#### TASK PROMPT:
Reprint all of the data below exactly as shown and skip every image.

Content starts

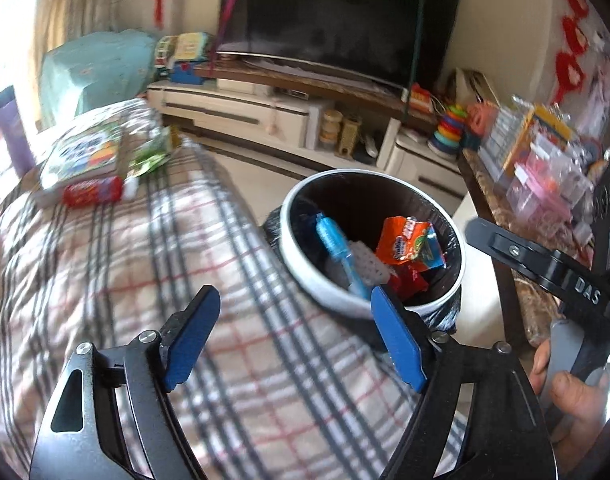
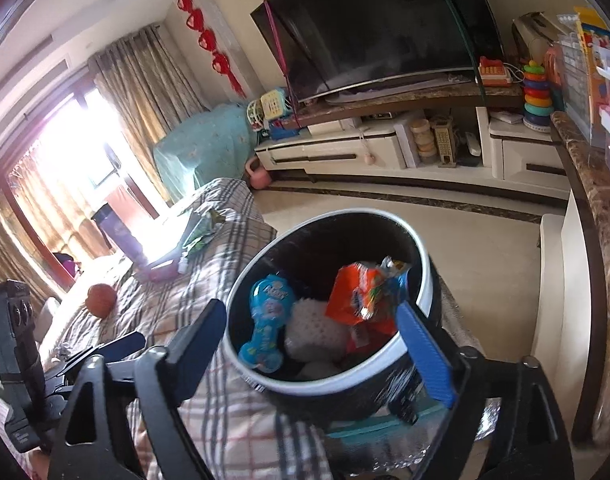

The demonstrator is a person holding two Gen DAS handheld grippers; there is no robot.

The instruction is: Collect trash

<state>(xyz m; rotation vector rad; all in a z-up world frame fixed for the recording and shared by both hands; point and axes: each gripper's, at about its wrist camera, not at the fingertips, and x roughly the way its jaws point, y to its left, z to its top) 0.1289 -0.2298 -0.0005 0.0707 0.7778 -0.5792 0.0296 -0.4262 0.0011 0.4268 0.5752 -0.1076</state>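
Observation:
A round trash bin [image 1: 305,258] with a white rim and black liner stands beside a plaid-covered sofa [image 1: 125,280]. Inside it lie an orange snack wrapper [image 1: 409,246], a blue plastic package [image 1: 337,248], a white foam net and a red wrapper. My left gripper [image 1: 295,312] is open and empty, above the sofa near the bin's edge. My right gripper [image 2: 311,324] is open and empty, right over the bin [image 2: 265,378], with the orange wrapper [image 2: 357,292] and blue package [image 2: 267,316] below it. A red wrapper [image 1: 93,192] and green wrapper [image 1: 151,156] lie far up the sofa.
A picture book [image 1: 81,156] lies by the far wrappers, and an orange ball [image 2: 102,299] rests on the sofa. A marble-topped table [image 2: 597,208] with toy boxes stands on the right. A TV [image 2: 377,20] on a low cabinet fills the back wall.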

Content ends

#### ANSWER SECTION:
The demonstrator is a person holding two Gen DAS handheld grippers; there is no robot.

The instruction is: Collect trash

<state>(xyz m; rotation vector rad; all in a z-up world frame fixed for the recording and shared by both hands; point and axes: each gripper's, at about its wrist camera, not at the fingertips, and x roughly the way its jaws point, y to its left, z to its top) 0.1289 -0.2298 -0.0005 0.0707 0.7778 -0.5792 0.0296 -0.4262 0.0011 0.4268 0.5752 -0.1076</state>
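Observation:
A round trash bin [image 1: 305,258] with a white rim and black liner stands beside a plaid-covered sofa [image 1: 125,280]. Inside it lie an orange snack wrapper [image 1: 409,246], a blue plastic package [image 1: 337,248], a white foam net and a red wrapper. My left gripper [image 1: 295,312] is open and empty, above the sofa near the bin's edge. My right gripper [image 2: 311,324] is open and empty, right over the bin [image 2: 265,378], with the orange wrapper [image 2: 357,292] and blue package [image 2: 267,316] below it. A red wrapper [image 1: 93,192] and green wrapper [image 1: 151,156] lie far up the sofa.
A picture book [image 1: 81,156] lies by the far wrappers, and an orange ball [image 2: 102,299] rests on the sofa. A marble-topped table [image 2: 597,208] with toy boxes stands on the right. A TV [image 2: 377,20] on a low cabinet fills the back wall.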

The answer has now been finished.